Artist Is Living the Garage Life

Virginia Beach muralist Tessa Hall Duquette has become the matriarch to a whole tribe of local artists who didn’t know they needed one 

There is a filament, a thin, umbilical thread, woven around Tessa Hall Duquette. It traces north, crossing rivers, crossing valleys, collecting New England’s frost upon itself until it finds it is in Vermont, where Duquette was planted, and where she first bloomed, and where she was filled with all she has to give. 
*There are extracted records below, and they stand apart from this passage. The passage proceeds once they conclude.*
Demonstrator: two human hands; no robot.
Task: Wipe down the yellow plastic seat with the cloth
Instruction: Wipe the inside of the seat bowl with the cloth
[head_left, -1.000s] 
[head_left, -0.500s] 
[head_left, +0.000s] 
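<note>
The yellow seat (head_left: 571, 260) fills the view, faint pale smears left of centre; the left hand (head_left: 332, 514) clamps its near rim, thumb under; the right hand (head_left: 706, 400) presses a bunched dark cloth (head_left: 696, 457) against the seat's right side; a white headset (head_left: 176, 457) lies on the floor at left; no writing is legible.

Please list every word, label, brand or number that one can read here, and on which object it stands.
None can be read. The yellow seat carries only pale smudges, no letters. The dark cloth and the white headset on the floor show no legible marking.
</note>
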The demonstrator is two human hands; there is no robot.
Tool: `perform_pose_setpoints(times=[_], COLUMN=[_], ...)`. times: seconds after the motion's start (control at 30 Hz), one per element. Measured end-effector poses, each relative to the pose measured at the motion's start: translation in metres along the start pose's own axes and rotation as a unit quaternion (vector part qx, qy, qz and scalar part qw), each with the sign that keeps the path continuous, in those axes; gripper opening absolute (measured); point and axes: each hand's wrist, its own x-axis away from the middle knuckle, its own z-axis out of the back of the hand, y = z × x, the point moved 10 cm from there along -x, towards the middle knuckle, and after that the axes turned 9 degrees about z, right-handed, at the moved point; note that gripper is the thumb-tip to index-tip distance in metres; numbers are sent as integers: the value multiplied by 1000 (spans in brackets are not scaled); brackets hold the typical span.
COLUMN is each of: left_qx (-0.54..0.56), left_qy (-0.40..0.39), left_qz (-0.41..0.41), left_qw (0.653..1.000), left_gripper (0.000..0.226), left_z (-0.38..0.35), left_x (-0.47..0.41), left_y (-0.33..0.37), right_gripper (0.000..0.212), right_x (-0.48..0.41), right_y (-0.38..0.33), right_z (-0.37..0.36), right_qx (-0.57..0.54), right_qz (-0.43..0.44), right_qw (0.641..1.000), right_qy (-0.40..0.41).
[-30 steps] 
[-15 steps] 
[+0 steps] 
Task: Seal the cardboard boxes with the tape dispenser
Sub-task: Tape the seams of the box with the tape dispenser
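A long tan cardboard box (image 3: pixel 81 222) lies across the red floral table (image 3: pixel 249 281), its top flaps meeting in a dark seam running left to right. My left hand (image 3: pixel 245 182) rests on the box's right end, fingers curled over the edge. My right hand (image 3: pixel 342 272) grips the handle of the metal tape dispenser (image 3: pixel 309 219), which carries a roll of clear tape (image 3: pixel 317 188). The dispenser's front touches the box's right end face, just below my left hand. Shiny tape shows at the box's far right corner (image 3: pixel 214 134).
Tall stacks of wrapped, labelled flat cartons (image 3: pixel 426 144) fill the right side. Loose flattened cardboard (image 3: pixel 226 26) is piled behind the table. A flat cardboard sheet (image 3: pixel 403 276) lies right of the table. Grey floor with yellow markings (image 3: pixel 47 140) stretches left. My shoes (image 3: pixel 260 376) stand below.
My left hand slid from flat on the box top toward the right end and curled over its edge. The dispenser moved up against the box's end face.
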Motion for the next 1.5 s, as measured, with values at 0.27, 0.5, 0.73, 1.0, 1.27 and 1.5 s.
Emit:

If we keep an eye on that thread, we see it has brought us back here, to the sands of Virginia, where Duquette is now rooted, and where she has blossomed, and where her gift is an alchemy of vision, generosity and artistry that is pouring from her like wine from a bottle. Duquette is a newly minted muralist and entrepreneur in Virginia Beach who, quite by accident, has become the matriarch to a whole tribe of local artists who didn’t know they needed one. 
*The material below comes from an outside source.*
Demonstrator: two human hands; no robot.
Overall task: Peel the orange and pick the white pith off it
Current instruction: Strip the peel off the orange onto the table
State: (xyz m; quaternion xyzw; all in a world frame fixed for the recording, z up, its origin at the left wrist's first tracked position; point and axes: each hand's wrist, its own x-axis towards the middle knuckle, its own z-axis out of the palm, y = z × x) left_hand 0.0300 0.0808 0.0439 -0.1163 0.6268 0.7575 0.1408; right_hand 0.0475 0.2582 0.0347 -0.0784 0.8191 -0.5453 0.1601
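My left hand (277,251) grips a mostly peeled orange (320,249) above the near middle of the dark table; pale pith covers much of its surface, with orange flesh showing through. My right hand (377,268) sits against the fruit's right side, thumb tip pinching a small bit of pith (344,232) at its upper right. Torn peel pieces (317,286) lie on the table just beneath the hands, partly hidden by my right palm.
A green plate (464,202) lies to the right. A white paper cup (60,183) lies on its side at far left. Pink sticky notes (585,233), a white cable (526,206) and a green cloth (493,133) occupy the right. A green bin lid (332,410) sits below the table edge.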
“I am on a path that I never imagined I would be on,” says Duquette. 

It started two short years ago when a friend asked her to paint a mural. Duquette has a background in art, and for a while organized popular art-based scavenger hunts for kids at First Landing (“Search and Find Adventure Cards”), so she was excited to take on the challenge. 

The mural was a hit, so more followed, and then more, and more. 

With large murals come many large cans of paint, so Duquette went looking for a place to store them all, landing on the commercial garage in the ViBe District that the friend owned. Somehow, the signing of that lease signaled the cosmos to strike up the band, because the garage quickly became “The Garage,” and right now stands as one of the ViBe’s most important and prolific art spaces. 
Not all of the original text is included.